Excerpts from a dataset:
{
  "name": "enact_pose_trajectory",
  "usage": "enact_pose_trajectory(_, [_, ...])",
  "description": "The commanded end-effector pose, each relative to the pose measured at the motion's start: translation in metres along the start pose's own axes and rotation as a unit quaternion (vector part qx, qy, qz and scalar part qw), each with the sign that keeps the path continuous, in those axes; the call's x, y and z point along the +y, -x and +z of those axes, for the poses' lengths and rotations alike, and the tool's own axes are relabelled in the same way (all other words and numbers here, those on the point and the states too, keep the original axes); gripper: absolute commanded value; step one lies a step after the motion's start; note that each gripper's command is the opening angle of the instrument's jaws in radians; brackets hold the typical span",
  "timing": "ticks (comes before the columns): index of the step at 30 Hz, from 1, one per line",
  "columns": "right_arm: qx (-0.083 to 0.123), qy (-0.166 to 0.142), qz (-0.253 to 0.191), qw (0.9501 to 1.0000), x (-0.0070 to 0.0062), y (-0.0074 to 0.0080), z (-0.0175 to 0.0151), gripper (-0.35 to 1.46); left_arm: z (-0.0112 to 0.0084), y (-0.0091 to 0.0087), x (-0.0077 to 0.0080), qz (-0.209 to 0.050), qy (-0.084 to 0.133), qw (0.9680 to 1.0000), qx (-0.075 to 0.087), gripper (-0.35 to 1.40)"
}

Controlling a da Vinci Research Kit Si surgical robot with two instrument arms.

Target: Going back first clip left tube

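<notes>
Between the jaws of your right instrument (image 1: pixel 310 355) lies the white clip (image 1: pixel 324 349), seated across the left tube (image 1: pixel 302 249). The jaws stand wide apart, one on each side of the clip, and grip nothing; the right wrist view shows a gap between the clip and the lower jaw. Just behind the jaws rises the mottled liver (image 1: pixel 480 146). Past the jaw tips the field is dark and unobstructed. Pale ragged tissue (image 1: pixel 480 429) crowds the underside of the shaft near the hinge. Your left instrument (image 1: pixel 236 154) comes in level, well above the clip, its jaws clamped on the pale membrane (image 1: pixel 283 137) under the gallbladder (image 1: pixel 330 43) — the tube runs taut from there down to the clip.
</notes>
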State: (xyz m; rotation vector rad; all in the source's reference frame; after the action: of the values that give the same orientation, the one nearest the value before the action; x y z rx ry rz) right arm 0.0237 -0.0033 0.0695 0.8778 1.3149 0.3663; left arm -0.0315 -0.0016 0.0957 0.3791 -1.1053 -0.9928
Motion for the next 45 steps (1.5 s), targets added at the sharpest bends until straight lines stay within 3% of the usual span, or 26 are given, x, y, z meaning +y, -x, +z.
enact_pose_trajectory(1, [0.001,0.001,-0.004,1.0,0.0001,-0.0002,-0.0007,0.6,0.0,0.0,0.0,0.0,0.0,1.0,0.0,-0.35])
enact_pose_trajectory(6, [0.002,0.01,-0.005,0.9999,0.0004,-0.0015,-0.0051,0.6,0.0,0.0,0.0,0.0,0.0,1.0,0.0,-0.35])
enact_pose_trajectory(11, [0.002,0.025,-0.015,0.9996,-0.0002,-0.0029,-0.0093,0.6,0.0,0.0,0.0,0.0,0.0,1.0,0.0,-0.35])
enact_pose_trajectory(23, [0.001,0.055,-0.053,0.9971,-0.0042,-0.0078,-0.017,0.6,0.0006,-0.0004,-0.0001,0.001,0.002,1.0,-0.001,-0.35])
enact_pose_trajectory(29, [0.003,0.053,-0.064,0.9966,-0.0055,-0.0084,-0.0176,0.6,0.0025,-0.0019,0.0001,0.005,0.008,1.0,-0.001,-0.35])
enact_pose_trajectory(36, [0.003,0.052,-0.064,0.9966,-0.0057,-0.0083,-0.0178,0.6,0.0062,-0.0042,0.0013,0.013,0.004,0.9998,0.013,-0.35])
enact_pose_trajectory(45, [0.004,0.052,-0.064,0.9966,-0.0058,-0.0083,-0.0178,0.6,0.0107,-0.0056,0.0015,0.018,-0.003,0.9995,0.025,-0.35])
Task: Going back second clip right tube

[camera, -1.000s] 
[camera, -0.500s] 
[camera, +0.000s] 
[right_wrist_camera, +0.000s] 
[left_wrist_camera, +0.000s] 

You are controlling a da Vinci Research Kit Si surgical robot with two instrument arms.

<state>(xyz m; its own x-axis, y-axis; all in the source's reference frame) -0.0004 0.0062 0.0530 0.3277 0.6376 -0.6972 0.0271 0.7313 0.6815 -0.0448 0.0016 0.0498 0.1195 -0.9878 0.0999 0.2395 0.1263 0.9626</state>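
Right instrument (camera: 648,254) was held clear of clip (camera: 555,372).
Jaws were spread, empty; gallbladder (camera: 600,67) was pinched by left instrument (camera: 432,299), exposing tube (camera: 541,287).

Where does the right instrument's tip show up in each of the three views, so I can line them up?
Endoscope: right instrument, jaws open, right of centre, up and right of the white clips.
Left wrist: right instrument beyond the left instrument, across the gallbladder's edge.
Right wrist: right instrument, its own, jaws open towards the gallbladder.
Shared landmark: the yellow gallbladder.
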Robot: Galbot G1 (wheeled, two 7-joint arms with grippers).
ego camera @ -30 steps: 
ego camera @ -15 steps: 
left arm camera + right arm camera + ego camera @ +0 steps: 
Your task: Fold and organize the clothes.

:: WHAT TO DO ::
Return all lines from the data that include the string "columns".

:: RESULT OF THE TASK ::
  "timing": "ticks (comes before the columns): index of the step at 30 Hz, from 1, one per line",
  "columns": "right_arm: qx (-0.083 to 0.123), qy (-0.166 to 0.142), qz (-0.253 to 0.191), qw (0.9501 to 1.0000), x (-0.0070 to 0.0062), y (-0.0074 to 0.0080), z (-0.0175 to 0.0151), gripper (-0.35 to 1.46); left_arm: z (-0.0112 to 0.0084), y (-0.0091 to 0.0087), x (-0.0077 to 0.0080), qz (-0.209 to 0.050), qy (-0.084 to 0.133), qw (0.9680 to 1.0000), qx (-0.075 to 0.087), gripper (-0.35 to 1.40)"

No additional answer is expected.